Duverger also theorised that a multi-party system in a FPTP environment was necessarily transitional, and that eventually a two party system would emerge. The experience in Canada, at both the federal and the provincial levels, runs directly counter to that: we have had stable three party and sometimes four party systems both federally and provincially for some time. Where there are enough divisions in political thought, and diversity in the voters, multi-party systems can be stable under FPTP. Ontario is perhaps the best example at the provincial level: it’s had a stable three party system since the end of WWII. Similarly in the federal Parliament.

As well, Duverger did not state that a duopoly system (two and only two parties) was the inevitable result of FPTP. At most, he theorised that FPTP tended to favour two parties, and to discourage third parties, as stated in the wiki article:

The fluidity of party structure in the federal Parliament in Canada, and in Quebec, stand as strong counter-examples.

But even taken as qualified, all Duverger appears to be saying is that FPTP favours a two party system; it doesn’t require it.

The US duopoly, two-and-only-two-parties, therefore cannot be explained simply by a FPTP electoral system. Something more is going on to explain the stable duopoly. Personally, I am not aware of any other country which has had a duopoly last for over a century and a half, as is the case in the US. The US strikes me as an exception, one that cannot be explained simply by FPTP.

What countries do? Not the UK or Canada; parties don’t have any constitutional recognition.

As well, parties in the US may not have constitutional status, but they certainly do have public, statutory status. The primary system, where the states run the party nomination process through public elections, gives the parties far more legal status than is the case with parties in Canada or the UK, which choose their candidates on their own, through their own procedures, without government involvement.

Again, that’s because of the primary system: where the state runs the party nomination process, with wide open voting, parties don’t have much control over membership.
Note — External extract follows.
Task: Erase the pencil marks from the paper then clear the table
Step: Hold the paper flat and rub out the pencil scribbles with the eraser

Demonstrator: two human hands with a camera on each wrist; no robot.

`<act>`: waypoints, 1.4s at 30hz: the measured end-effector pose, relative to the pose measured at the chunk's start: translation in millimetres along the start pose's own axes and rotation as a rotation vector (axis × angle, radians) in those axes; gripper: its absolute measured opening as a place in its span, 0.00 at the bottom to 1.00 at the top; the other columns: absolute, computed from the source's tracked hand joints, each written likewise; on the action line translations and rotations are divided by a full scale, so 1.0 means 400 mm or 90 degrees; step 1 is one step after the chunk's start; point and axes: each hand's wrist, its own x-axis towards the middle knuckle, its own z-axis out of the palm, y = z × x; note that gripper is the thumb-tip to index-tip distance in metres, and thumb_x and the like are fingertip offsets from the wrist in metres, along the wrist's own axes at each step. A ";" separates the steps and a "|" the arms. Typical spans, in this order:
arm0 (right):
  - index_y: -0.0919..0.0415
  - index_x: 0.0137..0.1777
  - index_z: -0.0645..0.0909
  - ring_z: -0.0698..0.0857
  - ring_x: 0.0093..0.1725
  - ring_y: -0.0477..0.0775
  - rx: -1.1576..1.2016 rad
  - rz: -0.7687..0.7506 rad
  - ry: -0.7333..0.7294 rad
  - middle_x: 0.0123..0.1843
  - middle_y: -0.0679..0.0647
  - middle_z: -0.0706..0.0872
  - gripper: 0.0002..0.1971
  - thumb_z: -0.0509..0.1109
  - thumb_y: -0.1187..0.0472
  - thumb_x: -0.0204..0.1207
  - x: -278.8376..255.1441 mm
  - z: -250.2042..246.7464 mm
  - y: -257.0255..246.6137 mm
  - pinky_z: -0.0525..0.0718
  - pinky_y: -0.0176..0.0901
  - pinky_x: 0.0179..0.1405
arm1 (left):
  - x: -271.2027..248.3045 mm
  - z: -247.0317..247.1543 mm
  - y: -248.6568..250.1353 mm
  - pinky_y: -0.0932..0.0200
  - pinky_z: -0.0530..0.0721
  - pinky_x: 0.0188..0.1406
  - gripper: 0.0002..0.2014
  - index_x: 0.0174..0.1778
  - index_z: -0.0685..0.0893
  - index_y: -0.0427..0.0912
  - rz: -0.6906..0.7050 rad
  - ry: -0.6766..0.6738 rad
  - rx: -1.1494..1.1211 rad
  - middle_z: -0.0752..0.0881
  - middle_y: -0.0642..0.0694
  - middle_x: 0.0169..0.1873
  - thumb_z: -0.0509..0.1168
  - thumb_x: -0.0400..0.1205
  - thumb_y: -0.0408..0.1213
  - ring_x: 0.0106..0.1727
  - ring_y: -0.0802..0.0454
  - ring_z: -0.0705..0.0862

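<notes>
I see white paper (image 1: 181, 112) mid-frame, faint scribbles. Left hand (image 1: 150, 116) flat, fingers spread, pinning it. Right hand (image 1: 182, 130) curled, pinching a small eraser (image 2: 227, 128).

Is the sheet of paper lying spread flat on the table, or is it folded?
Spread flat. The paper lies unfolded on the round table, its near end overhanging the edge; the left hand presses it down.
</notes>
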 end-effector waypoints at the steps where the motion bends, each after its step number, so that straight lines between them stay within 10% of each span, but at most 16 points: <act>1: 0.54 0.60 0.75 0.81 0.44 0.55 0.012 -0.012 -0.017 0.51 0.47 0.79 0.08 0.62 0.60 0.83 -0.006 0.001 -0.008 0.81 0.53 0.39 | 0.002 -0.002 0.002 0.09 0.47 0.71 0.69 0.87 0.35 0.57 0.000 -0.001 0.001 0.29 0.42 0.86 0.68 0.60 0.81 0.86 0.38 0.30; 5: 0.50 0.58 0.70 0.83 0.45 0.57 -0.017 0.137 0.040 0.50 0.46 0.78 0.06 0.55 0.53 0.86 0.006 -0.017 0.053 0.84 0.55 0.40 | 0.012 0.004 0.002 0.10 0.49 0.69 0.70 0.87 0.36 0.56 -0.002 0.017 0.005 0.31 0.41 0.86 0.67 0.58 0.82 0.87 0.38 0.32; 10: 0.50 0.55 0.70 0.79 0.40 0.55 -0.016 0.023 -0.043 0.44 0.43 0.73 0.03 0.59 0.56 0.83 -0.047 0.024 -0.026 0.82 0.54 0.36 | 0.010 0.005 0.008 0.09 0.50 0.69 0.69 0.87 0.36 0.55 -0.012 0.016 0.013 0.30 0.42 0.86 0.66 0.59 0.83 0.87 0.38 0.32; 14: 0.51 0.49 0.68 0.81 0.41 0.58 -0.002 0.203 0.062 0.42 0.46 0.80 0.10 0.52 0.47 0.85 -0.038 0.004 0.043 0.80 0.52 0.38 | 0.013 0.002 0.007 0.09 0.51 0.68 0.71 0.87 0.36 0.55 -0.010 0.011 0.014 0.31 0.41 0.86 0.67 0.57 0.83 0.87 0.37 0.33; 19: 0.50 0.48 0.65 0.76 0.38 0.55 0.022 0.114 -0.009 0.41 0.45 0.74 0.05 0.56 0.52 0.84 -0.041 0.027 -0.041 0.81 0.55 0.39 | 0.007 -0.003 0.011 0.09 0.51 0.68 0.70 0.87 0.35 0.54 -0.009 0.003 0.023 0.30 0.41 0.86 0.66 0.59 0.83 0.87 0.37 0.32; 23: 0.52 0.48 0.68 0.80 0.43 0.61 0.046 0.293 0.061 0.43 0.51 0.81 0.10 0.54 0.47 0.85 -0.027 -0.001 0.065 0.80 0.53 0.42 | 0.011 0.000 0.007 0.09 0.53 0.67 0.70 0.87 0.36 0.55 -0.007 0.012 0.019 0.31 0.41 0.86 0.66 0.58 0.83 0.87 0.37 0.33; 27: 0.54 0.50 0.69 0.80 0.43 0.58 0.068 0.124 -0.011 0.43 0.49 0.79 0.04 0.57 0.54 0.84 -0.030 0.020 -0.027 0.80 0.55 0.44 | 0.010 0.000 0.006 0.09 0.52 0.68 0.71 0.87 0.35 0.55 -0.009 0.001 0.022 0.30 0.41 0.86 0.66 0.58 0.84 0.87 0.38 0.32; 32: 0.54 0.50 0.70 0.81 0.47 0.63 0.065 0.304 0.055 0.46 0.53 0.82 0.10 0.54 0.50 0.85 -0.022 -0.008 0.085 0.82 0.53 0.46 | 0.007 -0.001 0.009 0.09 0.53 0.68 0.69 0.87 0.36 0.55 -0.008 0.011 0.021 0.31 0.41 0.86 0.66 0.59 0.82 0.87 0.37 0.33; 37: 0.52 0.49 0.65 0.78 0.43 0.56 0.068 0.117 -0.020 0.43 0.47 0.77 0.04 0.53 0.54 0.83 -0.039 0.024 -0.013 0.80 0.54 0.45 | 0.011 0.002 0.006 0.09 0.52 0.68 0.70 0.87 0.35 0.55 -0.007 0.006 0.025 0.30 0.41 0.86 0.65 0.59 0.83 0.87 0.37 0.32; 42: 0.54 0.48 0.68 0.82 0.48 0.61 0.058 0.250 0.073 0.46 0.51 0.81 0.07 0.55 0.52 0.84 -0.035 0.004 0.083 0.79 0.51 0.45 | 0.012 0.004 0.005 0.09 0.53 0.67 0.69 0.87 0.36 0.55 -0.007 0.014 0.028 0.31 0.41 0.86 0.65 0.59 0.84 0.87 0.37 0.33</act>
It’s the fact that the state runs the nomination process that prevents parties from having much control over membership.

nm - simulpost

This is, of course, the major reason why the United States has two-and-only-two parties, which will persist until either (a) the Sun burns out or (b) we abolish state-run primaries–whichever comes first.

Consider the Tea Party. The Republican establishment opposes it. In any other country, that would be sufficient to ensure that no Tea Party candidate gets a Republican nomination, anywhere, ever. The Tea Partiers would have two choices–organize a third party or go home.

In the United States, they just run in Republican primaries and sometimes win.

I’d think the Texas experience (as described above) would tend to disprove that. Our system nominated and elected fucking Ted Cruz, for God’s sake!

I wouldn’t call it stable exactly; only the names have stayed the same over the last 150 years. We have every bit as big of political shifts as other countries, but the two parties’ names don’t change.

An example:

The mass defection of Southern Democrats to the Republican party in the 1960s, 1970s and 1980s changed the landscape significantly- the names didn’t change, but the lay of the political land definitely did. Elsewhere in the world or historically in the US, this would have been a change in parties, but for whatever reason, the party names stayed the same.

Exactly. The state-run primary ensures that change will occur within the framework of two parties having the same name, rather than via new parties with new names supplementing or displacing the original two.